The burnout ratio amongst baristas is high. Picture this, you wake up at 5:00 am to get to the coffee shop by 6:00AM, you’re open by 7:00AM. Before the doors open you need to get pastries together, count a register, get batch brew ready and get your espresso dialed in. Sometimes you’re drinking coffee before water, and before you can even fully address the flavor of your espresso your first customer is at the door and it’s go time for the next 6-8 hours.
That schedule four to five times a week is a daunting task. So by the time I made it full time into the catering world my passion for coffee had taken a significant dip. For five years coffee has been my life – coffee is how I pay rent, buy groceries, socialize with the community. But making coffee is also how I stay in touch with my artistic nature through the creation of latte art (I am a swan queen). Barristing embeds my life with mindfulness because I get to work with my hands. And the ritual of coffee shared with friends and by myself is sacred to me.
So you can imagine my horror when coffee mornings spent with a french press and the stirring of birds became a 64oz jar of instant coffee burn out. We live in a coffee driven society, and I wasn’t feeling particularly coffee driven.
I wanted the spark of joy coffee brought me back in my life.
The timing of an international trip to London and Norway couldn’t have been more serendipitous. If you know anything about my coffee journey, you know Norway is where I first fell in love with specialty coffee, and from that trip in 2019 the seed was planted that I would become an excellent barista. For those of you who don’t know, Norway has one of the richest independent roasting scenes in the world. Oslo and Bergen are home to some world famous coffee experts like Langøra, Tim Wendelboe, Bergen Kaffebrenneri, KOKKO, Jacu and Supreme Roastworks. Not only does this allow Norway to have excellently roasted coffee, these cities also have some of the most aesthetically pleasing coffee shops you can imagine. I wasn’t expecting it, but it would be in Bergen that I came back to my coffee loving roots.
Every morning on my trip I would place my faith in the hands of the barista, trusting their opinion on the coffee profiles, roast of the day, and which brewing technique would be best for the beans. I found myself having delightful conversations on what makes the cafe’s coffee so special. Then, I would enjoy my cup of coffee with a piece of cake and watch the city come alive. In the coffee world, there is nothing more empowering than being a specialty coffee expert and walking into a cute cafe and being able to trust that you are about to have a delicious cup of coffee.
What might be a Norwegian's regular experience became my daily indulgence. Bringing myself back to the reasons I love coffee – the culture created around the experience of having a cup of coffee.
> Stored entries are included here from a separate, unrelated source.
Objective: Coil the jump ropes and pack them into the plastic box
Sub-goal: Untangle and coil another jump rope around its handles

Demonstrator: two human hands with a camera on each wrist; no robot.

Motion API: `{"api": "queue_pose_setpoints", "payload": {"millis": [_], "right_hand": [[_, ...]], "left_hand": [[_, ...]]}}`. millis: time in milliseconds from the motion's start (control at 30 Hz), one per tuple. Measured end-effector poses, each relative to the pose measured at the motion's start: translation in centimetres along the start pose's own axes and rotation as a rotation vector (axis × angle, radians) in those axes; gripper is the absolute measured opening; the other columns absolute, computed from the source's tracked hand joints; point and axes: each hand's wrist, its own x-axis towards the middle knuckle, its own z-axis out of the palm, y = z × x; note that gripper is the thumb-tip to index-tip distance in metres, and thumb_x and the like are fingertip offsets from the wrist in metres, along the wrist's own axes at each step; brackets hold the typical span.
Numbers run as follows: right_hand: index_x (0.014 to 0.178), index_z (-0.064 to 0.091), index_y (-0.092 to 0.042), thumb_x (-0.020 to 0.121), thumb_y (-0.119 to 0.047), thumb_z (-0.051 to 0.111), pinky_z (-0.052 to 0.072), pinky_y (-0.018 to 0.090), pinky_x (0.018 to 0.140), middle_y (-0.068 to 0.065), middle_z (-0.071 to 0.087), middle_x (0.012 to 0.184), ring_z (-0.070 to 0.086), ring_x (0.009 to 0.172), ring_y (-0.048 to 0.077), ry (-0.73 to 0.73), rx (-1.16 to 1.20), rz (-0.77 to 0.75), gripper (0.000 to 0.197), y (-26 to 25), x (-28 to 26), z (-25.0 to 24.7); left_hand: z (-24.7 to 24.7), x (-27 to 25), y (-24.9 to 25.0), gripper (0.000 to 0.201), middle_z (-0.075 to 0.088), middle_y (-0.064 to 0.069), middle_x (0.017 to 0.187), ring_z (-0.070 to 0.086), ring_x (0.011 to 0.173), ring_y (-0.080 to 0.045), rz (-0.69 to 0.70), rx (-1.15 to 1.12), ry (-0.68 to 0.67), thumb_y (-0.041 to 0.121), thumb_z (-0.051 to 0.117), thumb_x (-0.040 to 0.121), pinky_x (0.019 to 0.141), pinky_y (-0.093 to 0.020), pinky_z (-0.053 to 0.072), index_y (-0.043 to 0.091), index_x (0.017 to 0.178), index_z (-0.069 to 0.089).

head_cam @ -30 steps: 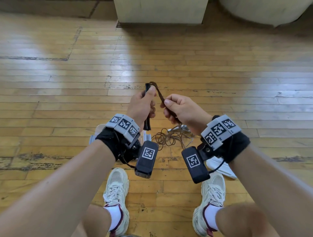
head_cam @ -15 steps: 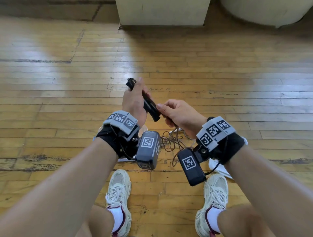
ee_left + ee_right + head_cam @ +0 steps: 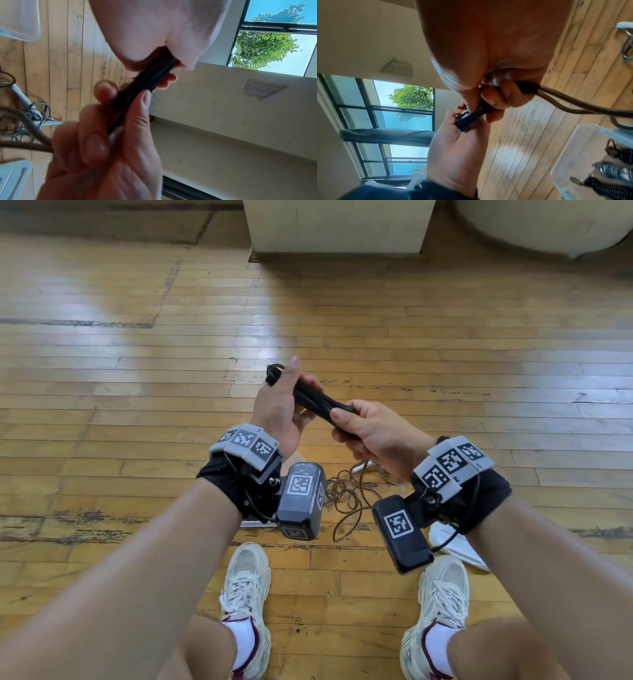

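Head view, centre of frame: the black handles (image 3: pixel 310 398) of a jump rope are held together above the floor (image 3: pixel 137 371), lying on a slant from upper left to lower right.

Left hand (image 3: pixel 279 414): fingers are curled round the upper ends of the handles, thumb laid along them. A firm, closed grip is seen in the left wrist view, where the handles (image 3: pixel 145 83) emerge from under the palm.

Right hand (image 3: pixel 373 433): thumb and fingers are pinched round the lower ends of the handles. In the right wrist view the brown cord (image 3: pixel 573 106) is seen leaving this grip towards the right of the frame.

Below the hands, lower centre of the head view, the loose cord (image 3: pixel 346 498) lies in a tangle on the floor, between the two wrist units.

Box (image 3: pixel 583 155): seen at lower right of the right wrist view, clear plastic, standing on the floor, with coiled ropes (image 3: pixel 611 188) already lying inside. In the head view it is mostly hidden behind the left wrist.
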Motion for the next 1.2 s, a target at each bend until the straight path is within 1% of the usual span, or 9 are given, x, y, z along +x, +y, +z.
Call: {"api": "queue_pose_setpoints", "payload": {"millis": [133,300,467,533,600,733,900,1000,1200], "right_hand": [[0.123,0.051,-0.003,0.105,-0.021,0.049,0.032,0.022,0.048,0.005,0.056,0.076,0.040,0.052,0.009,0.043,-0.195,-0.014,0.025,0.0,0.1,-0.9],[0.131,0.048,-0.019,0.103,-0.035,0.052,0.042,0.026,0.063,-0.004,0.056,0.089,0.051,0.072,0.010,0.074,-0.540,-0.149,0.032,0.7,-0.3,-0.5],[0.124,0.057,-0.020,0.105,-0.031,0.050,0.041,0.026,0.058,-0.004,0.056,0.079,0.049,0.064,0.012,0.148,-0.578,-0.177,0.023,1.0,0.1,-1.4],[0.122,0.058,-0.022,0.105,-0.033,0.049,0.041,0.027,0.057,-0.003,0.057,0.080,0.050,0.063,0.012,0.138,-0.645,-0.166,0.022,1.0,0.2,-2.0],[0.121,0.058,-0.023,0.104,-0.035,0.049,0.044,0.030,0.059,-0.003,0.059,0.082,0.052,0.065,0.013,0.131,-0.727,-0.151,0.023,1.1,0.3,-2.4],[0.123,0.056,-0.025,0.104,-0.037,0.050,0.040,0.027,0.060,-0.007,0.060,0.088,0.055,0.070,0.011,0.112,-0.870,-0.129,0.023,1.5,0.4,-2.3],[0.119,0.056,-0.024,0.103,-0.039,0.051,0.043,0.030,0.067,-0.003,0.064,0.099,0.058,0.081,0.016,0.056,-0.937,-0.120,0.023,1.6,0.5,-2.3],[0.113,0.053,-0.026,0.103,-0.037,0.052,0.048,0.032,0.071,-0.002,0.064,0.100,0.060,0.084,0.018,0.006,-0.949,-0.106,0.015,1.8,0.4,-2.3],[0.119,0.048,-0.020,0.100,-0.043,0.055,0.048,0.032,0.072,0.002,0.064,0.099,0.059,0.084,0.017,0.002,-0.860,-0.093,0.031,1.7,0.6,-2.1]], "left_hand": [[-0.7,0.1,-0.4,0.020,0.068,-0.004,0.080,0.069,0.080,-0.020,0.014,0.209,0.047,0.027,0.068,0.094,0.073,-0.034,0.059,0.010,0.087,0.060],[-0.8,-0.2,-1.0,0.018,0.069,-0.004,0.073,0.071,0.074,-0.018,0.007,0.193,-0.016,0.021,0.064,0.097,0.079,-0.037,0.061,0.006,0.087,0.060],[-0.7,0.0,-1.1,0.025,0.068,-0.016,0.097,0.072,0.087,-0.026,-0.042,0.255,0.047,0.019,0.073,0.091,0.075,-0.035,0.062,0.002,0.101,0.058],[-0.8,0.2,-0.9,0.036,0.065,-0.010,0.114,0.069,0.098,-0.023,0.035,0.493,0.072,0.022,0.075,0.089,0.083,-0.036,0.061,0.006,0.114,0.055],[-1.3,0.4,-0.8,0.041,0.061,0.001,0.118,0.062,0.107,-0.015,0.227,0.939,0.044,0.030,0.073,0.090,0.094,-0.034,0.053,0.015,0.123,0.054],[-1.6,0.4,-1.2,0.027,0.064,0.005,0.118,0.054,0.113,-0.016,0.549,1.598,-0.237,0.038,0.058,0.098,0.102,-0.039,0.042,0.020,0.118,0.064],[-1.0,-0.4,-1.8,0.024,0.066,0.000,0.092,0.059,0.081,-0.021,0.402,1.762,-0.513,0.029,0.041,0.104,0.071,-0.036,0.046,0.019,0.112,0.062],[-1.2,-0.7,-2.0,0.018,0.062,0.002,0.089,0.058,0.079,-0.020,0.339,1.850,-0.630,0.031,0.054,0.095,0.071,-0.037,0.051,0.019,0.108,0.054],[-1.6,-0.7,-2.7,0.042,0.059,0.002,0.082,0.058,0.075,-0.023,0.430,2.014,-0.565,0.061,0.042,0.097,0.067,-0.038,0.048,0.019,0.095,0.049]]}}
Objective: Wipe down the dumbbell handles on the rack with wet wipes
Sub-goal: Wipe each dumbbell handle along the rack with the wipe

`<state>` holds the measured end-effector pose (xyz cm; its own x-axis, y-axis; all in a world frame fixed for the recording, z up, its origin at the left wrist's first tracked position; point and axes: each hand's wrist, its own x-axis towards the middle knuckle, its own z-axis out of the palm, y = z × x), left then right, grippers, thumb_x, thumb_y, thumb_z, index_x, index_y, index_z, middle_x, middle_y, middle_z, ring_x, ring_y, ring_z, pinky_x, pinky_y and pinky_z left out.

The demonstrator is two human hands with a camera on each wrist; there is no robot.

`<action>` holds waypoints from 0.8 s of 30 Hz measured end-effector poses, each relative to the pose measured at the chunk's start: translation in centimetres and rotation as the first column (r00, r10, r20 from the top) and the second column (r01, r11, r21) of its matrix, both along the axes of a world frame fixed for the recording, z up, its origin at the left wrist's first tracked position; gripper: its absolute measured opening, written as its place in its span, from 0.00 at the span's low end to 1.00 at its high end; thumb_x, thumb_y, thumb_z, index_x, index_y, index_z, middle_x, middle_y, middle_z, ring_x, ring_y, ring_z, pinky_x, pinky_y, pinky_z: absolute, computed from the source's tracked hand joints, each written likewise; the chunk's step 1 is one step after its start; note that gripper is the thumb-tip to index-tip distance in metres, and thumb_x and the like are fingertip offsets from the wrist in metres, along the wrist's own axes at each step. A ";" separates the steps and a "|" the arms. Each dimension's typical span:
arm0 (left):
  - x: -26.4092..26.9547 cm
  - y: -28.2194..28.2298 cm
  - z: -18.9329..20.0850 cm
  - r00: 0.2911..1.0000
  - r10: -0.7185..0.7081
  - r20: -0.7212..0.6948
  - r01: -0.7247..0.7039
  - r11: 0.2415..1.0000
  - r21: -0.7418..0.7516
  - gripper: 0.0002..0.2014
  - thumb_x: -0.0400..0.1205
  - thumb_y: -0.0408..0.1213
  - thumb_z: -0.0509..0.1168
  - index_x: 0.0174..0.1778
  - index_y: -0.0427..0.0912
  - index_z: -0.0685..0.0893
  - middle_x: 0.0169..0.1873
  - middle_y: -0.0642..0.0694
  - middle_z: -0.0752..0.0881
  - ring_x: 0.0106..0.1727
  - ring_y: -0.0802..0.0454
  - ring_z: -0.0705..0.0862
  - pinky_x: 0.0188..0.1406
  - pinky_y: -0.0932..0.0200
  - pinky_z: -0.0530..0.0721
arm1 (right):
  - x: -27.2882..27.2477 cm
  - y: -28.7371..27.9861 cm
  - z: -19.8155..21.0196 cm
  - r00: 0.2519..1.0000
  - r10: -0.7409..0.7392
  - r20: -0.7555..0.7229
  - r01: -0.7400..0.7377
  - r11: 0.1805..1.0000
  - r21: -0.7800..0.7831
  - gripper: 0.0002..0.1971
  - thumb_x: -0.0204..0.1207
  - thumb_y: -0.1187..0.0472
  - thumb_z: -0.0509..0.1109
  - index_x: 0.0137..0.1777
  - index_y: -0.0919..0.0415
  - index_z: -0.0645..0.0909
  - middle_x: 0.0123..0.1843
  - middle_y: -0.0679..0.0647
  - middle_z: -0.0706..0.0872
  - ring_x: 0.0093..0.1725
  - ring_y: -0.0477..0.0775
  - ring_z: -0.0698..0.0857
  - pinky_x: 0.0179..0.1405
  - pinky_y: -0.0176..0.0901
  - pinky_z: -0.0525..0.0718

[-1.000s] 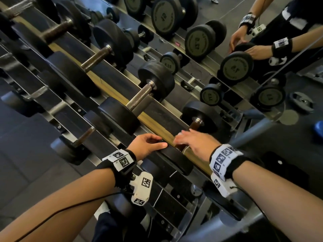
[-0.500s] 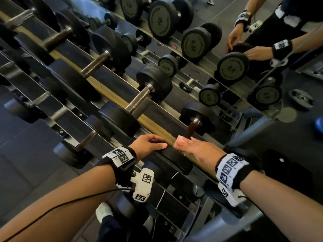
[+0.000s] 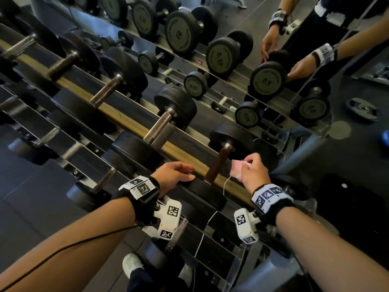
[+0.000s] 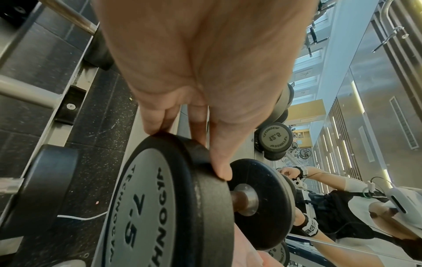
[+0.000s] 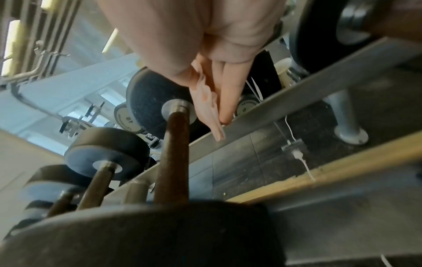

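While the head cam only gives me the back of my left hand (image 3: 172,175) on the near end of the dumbbell (image 3: 219,165), the left wrist cam shows straight fingers (image 4: 219,162) resting on the 7.5 plate's rim. My right hand (image 3: 251,173) pinches a pinkish wet wipe (image 3: 239,170) just beside the brown handle (image 3: 217,165), not touching. Right wrist cam shows the wipe (image 5: 209,112) folded flat between thumb and fingers. Everything's sitting on the rack (image 3: 130,123).
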<state>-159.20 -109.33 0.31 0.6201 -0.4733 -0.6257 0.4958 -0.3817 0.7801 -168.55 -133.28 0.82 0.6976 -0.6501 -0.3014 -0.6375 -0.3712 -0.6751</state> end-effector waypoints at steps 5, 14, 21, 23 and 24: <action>-0.2 0.1 -0.4 0.999 0.043 -0.002 -0.044 0.999 -0.026 0.13 0.77 0.28 0.74 0.56 0.46 0.88 0.55 0.44 0.90 0.56 0.49 0.90 0.53 0.55 0.88 | 1.2 0.6 -1.7 0.991 -0.066 0.115 0.052 0.991 0.121 0.04 0.85 0.61 0.61 0.56 0.51 0.72 0.51 0.55 0.83 0.40 0.47 0.80 0.33 0.38 0.75; -0.2 0.2 -1.6 0.998 0.054 0.020 -0.053 0.998 -0.027 0.13 0.76 0.28 0.76 0.54 0.46 0.90 0.55 0.40 0.91 0.59 0.41 0.89 0.67 0.42 0.84 | 0.4 1.8 -3.1 0.969 0.065 0.238 -0.148 0.925 0.350 0.21 0.88 0.63 0.57 0.80 0.54 0.72 0.74 0.61 0.79 0.73 0.59 0.78 0.76 0.61 0.76; -0.3 0.3 -1.6 0.998 0.051 0.033 -0.050 0.998 -0.026 0.13 0.76 0.29 0.77 0.54 0.47 0.89 0.56 0.39 0.91 0.61 0.41 0.88 0.70 0.40 0.82 | 0.5 2.7 -4.0 0.948 -0.172 0.268 -0.014 0.819 0.574 0.20 0.88 0.66 0.57 0.77 0.56 0.75 0.73 0.60 0.79 0.71 0.58 0.80 0.69 0.50 0.81; -0.3 0.3 -1.6 0.998 0.049 0.029 -0.048 0.998 -0.031 0.13 0.76 0.29 0.76 0.54 0.46 0.89 0.57 0.38 0.90 0.62 0.41 0.88 0.71 0.40 0.81 | 1.4 2.4 -4.4 0.924 -0.288 0.253 0.066 0.768 0.637 0.19 0.87 0.67 0.58 0.76 0.56 0.77 0.71 0.61 0.81 0.68 0.59 0.82 0.62 0.47 0.84; -0.3 0.3 -1.6 0.998 0.048 0.028 -0.047 0.998 -0.031 0.13 0.76 0.29 0.76 0.55 0.46 0.89 0.57 0.38 0.90 0.62 0.41 0.88 0.71 0.39 0.81 | 1.7 2.2 -4.6 0.910 -0.331 0.248 0.091 0.747 0.659 0.19 0.87 0.67 0.59 0.75 0.55 0.78 0.70 0.60 0.81 0.67 0.58 0.83 0.59 0.45 0.85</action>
For me I don’t want coffee to be something that just gives me some fuel to get my day started. I want coffee to be sipped, to be tasted, to be digested and conversed around. As a barista, I am working for coffee to be admired, complimented, and also conversed around. From personal experience, I know baristas work hard to create a special moment. So when I take that first sip of slow poured V60 coffee, I think, “mmm, now that’s good.”
Without engaging over coffee it’s far too easy for both barista and coffee drinker to lose the richness of coffee in a business transaction. The craft of coffee is an intricate dance the barista will go on through all their senses. You are using your sense of taste to discern the right notes in your espresso, you are using your hands to temp the perfect milk, you are using your ears to dose the right amount of air to get velvety milk, you are using your eyes to engage the customer and you are using the motions of your body to pull latte art. Excellent coffee requires human experience to make a delicious cup of coffee.
What brought me back to the spark that gives this profession life – was being able to slow down and admire the art of coffee once again. Acknowledge each step that goes into making an excellent cup of coffee and then pausing long enough to enjoy the end product. Paying my respects to the drink-maker, and acknowledging the work it took so I can smile and say, “mmm, now that’s good.”